Data segment Block Start

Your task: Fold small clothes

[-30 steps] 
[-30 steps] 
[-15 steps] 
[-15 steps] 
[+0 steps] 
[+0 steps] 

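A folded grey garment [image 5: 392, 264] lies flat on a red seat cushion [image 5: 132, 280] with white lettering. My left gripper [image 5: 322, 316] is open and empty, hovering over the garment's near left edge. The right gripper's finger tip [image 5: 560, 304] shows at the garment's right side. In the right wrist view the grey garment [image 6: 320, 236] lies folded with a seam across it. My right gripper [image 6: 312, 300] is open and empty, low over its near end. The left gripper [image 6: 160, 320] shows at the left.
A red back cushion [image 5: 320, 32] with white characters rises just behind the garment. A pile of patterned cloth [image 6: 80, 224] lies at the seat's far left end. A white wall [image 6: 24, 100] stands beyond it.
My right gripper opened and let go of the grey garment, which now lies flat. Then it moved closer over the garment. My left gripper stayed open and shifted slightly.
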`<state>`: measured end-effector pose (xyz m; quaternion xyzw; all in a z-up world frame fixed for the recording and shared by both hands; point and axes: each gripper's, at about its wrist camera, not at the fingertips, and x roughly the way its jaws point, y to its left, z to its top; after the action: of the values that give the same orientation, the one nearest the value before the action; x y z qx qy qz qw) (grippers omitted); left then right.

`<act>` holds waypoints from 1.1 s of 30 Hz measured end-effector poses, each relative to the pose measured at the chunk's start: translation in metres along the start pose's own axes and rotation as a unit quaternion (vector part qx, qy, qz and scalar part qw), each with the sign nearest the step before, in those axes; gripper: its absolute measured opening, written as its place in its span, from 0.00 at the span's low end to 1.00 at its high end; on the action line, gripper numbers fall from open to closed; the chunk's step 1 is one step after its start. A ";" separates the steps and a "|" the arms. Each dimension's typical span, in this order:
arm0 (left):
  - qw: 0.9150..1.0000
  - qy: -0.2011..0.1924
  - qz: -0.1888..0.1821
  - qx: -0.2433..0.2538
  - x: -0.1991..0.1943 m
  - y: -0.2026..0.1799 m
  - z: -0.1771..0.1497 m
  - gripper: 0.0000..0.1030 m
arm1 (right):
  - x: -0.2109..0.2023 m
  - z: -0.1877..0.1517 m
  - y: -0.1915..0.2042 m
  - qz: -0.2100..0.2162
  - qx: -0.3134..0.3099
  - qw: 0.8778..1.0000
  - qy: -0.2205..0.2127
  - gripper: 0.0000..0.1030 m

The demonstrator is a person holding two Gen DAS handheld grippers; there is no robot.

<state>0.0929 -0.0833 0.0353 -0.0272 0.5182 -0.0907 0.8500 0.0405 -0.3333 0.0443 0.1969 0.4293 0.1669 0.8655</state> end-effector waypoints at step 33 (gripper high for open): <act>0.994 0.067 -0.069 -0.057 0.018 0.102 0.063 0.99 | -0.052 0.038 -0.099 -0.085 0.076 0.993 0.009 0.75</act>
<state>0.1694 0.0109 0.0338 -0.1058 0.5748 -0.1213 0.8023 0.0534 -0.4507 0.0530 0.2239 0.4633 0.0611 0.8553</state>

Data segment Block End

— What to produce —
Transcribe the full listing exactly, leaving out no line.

— Output of the exercise —
Your task: Fold small clothes

[-30 steps] 
[-30 steps] 
[-15 steps] 
[-15 steps] 
[+0 steps] 
[+0 steps] 

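A folded grey garment [image 5: 392, 264] lies flat on a red seat cushion [image 5: 132, 280] with white lettering. My left gripper [image 5: 322, 316] is open and empty, hovering over the garment's near left edge. The right gripper's finger tip [image 5: 560, 304] shows at the garment's right side. In the right wrist view the grey garment [image 6: 320, 236] lies folded with a seam across it. My right gripper [image 6: 312, 300] is open and empty, low over its near end. The left gripper [image 6: 160, 320] shows at the left.
A red back cushion [image 5: 320, 32] with white characters rises just behind the garment. A pile of patterned cloth [image 6: 80, 224] lies at the seat's far left end. A white wall [image 6: 24, 100] stands beyond it.
My right gripper opened and let go of the grey garment, which now lies flat. Then it moved closer over the garment. My left gripper stayed open and shifted slightly.
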`<state>`: measured end-effector pose (xyz m; quaternion xyzw; all in a z-up world frame fixed for the recording and shared by both hands; point and axes: each gripper's, at about its wrist camera, not at the fingertips, and x roughly the way its jaws point, y to its left, z to its top; after the action: of the values that give the same orientation, the one nearest the value before the action; x y z qx qy qz qw) (grippers omitted); left then right.

`<act>` holds waypoints from 1.1 s of 30 Hz measured end-effector poses, each relative to the pose measured at the chunk's start: translation in metres along the start pose's own axes and rotation as a unit quaternion (vector part qx, qy, qz and scalar part qw), each with the sign nearest the step before, in those axes; gripper: its absolute measured opening, written as its place in its span, from 0.00 at the span's low end to 1.00 at its high end; on the action line, gripper numbers fall from open to closed; the chunk's step 1 is one step after its start. A ";" separates the steps and a "|" the arms. Each dimension's typical span, in this order:
arm0 (left):
  - qw: 0.9150..1.0000
  - qy: -0.2011..0.1924
  - qz: -0.1888..0.1821
  - qx: -0.2433..0.2538
  - x: -0.1991..0.1943 m
  - y: -0.2026..0.1799 m
  - z: -0.1771..0.1497 m
  - gripper: 0.0000..0.1030 m
arm1 (right):
  - x: -0.2109..0.2023 m
  - z: -0.1877..0.1517 m
  - y: -0.1915..0.2042 m
  - qz: -0.2100..0.2162
  - qx: -0.3134..0.3099
  - qw: 0.8778..1.0000
  - qy: -0.2205..0.2127
  - gripper: 0.0000..0.1030 m

The demonstrator is a person holding two Gen DAS handheld grippers; there is no robot.

<state>0.0929 -0.0833 0.0353 -0.0272 0.5182 -0.0907 0.8500 0.0405 -0.3333 0.0443 0.1969 0.4293 0.1669 0.8655</state> end-effector waypoints at step 33 (gripper high for open): <act>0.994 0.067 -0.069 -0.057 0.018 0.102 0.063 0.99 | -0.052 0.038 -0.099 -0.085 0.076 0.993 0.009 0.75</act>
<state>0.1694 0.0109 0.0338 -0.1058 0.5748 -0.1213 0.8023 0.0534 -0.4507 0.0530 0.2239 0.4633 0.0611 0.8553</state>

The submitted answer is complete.